I'll dig into this more tomorrow.

asharp02 commented 4 years ago

Yea, I'm almost certain that the existing code is not handling 429s at all. I've been making consecutive requests and often get the error that you received.

I also wonder (and I'm pretty sure) if there is a more trivial way to do this. I have been looking into that Retry module documentation that you linked to and there does seem to be a method that does exactly what we want: https://urllib3.readthedocs.io/en/latest/reference/urllib3.util.html#urllib3.util.Retry.sleep . I'm still trying to figure out how to get it to work though.

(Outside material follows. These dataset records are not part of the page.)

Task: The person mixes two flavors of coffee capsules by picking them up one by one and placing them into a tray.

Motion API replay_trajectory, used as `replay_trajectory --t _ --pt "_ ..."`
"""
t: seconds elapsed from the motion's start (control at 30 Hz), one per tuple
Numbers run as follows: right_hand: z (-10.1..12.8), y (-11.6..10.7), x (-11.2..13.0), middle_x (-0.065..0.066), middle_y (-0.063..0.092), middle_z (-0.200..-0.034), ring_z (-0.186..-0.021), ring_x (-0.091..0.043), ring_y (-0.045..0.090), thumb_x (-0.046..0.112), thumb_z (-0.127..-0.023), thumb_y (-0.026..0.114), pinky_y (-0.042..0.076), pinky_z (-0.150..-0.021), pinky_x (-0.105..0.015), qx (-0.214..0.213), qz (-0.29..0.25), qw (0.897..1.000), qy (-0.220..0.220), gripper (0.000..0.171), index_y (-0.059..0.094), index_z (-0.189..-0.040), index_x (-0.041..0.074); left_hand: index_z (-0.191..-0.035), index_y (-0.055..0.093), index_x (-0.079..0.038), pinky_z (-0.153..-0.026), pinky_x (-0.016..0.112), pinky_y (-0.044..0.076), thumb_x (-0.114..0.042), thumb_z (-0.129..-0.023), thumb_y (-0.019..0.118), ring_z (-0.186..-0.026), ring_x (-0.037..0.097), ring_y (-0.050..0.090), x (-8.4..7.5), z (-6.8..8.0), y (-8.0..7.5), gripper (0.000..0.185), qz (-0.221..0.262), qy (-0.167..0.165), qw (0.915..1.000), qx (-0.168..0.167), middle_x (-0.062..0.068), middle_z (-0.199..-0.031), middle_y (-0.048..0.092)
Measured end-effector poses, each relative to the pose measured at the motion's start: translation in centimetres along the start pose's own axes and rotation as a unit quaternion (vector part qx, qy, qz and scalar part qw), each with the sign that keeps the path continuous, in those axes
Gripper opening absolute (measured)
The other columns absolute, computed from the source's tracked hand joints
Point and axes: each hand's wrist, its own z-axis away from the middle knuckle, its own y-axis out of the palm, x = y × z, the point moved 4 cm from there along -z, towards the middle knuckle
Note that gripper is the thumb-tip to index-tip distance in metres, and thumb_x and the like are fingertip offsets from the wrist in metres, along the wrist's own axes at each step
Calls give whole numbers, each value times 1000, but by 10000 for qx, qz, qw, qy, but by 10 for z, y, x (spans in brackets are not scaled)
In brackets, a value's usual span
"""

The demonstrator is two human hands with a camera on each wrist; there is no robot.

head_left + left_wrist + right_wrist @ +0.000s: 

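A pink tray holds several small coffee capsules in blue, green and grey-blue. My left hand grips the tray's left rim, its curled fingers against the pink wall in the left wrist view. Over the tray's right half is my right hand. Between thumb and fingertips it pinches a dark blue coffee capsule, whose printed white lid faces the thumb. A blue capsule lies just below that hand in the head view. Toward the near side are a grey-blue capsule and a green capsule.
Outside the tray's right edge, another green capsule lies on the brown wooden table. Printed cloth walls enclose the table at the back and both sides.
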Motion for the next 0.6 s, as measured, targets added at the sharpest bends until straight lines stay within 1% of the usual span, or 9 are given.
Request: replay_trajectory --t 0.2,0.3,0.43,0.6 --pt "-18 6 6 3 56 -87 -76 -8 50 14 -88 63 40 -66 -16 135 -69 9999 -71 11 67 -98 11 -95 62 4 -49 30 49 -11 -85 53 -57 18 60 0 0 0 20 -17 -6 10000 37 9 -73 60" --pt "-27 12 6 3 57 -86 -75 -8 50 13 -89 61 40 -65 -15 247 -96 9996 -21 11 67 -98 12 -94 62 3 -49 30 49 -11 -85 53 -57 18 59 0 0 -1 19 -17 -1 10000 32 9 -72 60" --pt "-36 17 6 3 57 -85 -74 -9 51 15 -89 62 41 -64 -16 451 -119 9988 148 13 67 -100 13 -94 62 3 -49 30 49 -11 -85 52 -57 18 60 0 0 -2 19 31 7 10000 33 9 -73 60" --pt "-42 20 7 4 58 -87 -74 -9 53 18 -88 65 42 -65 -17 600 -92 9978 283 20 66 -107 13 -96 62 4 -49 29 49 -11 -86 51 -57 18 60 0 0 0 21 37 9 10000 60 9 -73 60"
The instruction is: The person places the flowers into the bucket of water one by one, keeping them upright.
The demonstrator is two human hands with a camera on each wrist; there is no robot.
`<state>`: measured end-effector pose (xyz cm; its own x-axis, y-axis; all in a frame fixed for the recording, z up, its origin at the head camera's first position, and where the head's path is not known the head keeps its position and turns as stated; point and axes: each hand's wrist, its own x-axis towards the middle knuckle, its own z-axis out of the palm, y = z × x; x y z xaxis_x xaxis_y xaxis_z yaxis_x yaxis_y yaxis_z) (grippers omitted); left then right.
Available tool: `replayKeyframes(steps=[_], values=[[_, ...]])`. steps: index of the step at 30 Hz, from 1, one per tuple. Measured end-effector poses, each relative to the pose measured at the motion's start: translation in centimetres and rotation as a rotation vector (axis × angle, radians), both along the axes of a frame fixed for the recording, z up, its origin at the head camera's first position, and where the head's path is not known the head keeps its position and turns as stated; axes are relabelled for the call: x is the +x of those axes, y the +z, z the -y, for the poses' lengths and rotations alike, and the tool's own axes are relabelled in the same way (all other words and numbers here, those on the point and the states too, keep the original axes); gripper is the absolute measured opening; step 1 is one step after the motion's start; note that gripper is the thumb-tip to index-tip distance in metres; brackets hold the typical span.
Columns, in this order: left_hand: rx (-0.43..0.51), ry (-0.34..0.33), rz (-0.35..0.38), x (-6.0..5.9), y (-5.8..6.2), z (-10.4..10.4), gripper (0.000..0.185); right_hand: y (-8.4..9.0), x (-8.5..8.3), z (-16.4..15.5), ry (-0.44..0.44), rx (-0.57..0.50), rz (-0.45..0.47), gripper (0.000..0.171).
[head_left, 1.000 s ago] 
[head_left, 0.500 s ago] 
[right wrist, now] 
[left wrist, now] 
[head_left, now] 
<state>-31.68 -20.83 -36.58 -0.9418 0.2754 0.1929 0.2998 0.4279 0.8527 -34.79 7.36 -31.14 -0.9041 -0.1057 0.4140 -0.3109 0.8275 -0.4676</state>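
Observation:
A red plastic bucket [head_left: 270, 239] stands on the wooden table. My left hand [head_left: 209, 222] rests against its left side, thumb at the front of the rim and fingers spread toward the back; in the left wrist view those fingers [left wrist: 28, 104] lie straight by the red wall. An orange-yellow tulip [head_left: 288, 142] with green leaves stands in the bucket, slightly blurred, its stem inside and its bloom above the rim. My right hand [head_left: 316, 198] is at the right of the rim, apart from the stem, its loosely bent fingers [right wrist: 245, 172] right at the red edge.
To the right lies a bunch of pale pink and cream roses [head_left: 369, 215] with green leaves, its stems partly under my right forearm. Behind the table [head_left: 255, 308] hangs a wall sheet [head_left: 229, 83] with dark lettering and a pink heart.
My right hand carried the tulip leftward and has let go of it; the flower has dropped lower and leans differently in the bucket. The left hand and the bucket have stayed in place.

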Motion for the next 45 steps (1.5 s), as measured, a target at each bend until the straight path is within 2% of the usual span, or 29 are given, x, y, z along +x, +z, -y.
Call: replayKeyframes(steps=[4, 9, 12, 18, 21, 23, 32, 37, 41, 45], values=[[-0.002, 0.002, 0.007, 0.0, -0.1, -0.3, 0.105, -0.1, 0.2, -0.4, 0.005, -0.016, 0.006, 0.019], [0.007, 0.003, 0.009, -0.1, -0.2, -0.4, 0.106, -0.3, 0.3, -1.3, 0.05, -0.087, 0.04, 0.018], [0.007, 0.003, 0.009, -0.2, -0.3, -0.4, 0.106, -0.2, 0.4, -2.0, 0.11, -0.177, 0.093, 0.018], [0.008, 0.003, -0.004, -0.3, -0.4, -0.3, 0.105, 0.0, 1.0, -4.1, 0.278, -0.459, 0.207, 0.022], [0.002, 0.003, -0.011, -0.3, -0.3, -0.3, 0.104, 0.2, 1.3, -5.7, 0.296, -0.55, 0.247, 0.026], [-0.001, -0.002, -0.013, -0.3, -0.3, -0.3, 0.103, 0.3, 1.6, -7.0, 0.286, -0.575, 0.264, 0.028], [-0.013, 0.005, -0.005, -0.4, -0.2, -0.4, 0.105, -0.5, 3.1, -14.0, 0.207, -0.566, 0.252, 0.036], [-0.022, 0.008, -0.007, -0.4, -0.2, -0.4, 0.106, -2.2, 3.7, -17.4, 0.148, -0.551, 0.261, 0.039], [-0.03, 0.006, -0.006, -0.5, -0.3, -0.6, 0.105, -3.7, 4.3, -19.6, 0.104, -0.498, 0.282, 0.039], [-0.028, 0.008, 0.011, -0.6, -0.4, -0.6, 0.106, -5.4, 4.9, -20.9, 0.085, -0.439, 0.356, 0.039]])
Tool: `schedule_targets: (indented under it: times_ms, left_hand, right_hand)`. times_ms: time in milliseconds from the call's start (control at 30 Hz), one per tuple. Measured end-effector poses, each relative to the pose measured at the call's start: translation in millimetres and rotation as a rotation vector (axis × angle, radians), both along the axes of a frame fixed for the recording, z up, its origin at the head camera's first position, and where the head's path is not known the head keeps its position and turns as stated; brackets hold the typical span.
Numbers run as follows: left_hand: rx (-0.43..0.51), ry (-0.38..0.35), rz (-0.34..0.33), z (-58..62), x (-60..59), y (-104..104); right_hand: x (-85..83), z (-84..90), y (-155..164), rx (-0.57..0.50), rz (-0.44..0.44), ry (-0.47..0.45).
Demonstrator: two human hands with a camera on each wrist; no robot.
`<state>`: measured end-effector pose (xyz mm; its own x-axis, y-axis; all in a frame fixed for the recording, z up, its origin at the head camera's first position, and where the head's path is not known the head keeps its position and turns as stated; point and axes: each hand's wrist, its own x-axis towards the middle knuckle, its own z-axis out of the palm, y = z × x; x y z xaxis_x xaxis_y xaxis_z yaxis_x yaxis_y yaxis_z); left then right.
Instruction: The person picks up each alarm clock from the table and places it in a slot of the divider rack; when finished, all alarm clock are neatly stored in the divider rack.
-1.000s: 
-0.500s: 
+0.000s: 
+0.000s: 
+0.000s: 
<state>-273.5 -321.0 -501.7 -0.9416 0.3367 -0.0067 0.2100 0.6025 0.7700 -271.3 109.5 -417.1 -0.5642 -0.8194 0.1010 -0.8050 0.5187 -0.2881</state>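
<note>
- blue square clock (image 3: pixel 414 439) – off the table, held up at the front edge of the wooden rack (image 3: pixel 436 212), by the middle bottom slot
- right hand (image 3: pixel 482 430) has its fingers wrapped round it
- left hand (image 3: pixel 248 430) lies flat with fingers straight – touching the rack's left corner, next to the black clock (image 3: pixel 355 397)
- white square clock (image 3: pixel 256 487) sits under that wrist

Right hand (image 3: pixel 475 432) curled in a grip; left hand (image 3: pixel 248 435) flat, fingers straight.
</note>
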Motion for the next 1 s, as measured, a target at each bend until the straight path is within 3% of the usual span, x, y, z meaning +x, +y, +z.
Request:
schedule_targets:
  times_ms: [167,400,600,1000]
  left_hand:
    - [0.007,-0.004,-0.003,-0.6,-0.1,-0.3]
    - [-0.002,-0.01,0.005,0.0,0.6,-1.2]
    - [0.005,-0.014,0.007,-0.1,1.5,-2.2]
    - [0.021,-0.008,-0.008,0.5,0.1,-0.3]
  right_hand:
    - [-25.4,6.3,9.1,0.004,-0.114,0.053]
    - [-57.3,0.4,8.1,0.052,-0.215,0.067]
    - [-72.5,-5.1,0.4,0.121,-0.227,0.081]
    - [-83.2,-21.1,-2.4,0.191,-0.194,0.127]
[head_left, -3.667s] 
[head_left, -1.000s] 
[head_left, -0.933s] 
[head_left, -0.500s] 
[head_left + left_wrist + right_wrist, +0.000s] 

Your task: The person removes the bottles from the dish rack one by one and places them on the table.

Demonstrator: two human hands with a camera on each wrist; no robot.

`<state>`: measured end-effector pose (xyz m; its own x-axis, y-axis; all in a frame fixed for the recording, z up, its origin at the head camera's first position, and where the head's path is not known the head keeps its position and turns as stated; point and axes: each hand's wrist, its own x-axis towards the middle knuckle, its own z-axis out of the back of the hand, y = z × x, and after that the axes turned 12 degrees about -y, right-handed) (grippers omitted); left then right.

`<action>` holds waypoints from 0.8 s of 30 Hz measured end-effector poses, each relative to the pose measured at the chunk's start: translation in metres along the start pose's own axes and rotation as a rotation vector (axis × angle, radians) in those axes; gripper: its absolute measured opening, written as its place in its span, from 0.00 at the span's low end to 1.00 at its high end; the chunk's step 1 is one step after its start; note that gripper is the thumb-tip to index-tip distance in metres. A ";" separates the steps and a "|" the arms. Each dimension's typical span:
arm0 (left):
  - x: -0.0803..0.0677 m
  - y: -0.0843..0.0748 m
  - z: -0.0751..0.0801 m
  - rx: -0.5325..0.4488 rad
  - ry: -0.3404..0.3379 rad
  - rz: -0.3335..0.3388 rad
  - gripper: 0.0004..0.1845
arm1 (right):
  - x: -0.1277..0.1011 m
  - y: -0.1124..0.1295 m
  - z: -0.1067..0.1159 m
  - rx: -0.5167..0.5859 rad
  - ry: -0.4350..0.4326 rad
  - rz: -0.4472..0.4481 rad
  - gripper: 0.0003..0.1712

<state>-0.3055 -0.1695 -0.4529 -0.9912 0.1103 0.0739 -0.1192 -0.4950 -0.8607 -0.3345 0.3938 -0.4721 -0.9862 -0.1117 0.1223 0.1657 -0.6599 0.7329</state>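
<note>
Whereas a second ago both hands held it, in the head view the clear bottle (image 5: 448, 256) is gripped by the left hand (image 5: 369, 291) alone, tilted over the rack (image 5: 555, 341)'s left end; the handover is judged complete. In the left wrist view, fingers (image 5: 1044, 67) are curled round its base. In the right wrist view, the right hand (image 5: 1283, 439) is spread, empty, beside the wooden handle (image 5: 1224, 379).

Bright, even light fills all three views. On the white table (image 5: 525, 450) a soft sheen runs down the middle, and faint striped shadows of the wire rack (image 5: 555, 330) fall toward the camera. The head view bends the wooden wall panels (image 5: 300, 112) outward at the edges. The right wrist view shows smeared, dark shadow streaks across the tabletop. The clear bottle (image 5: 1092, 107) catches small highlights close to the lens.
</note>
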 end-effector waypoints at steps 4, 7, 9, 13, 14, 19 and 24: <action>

guoguo12 commented 4 years ago

The retry works correctly when I use urllib3 directly:

import urllib3
http = urllib3.PoolManager()
response = http.request('GET', url, retries=3, timeout=25)

Maybe we should stop using the Requests library?

asharp02 commented 4 years ago

Ok so I did a bit of digging and found out what was causing this issue. The gist of it is now in the original description of this PR but a more detailed explanation is to come.

guoguo12 commented 4 years ago

The session.mount statement did not specify a url prefix("" was just passed in) and because of this the Session object grabbed a default adapter with max_retries set to 0.

Interesting. Where does this happen?

guoguo12 commented 4 years ago

Ah, I think I see. There are "https://" and "http://" adapters by default, and the adapter for a given URL is chosen by considering the mounted adapters in order of descending length.

guoguo12 commented 4 years ago

Okay, yep, this looks right to me. Thanks for figuring it out!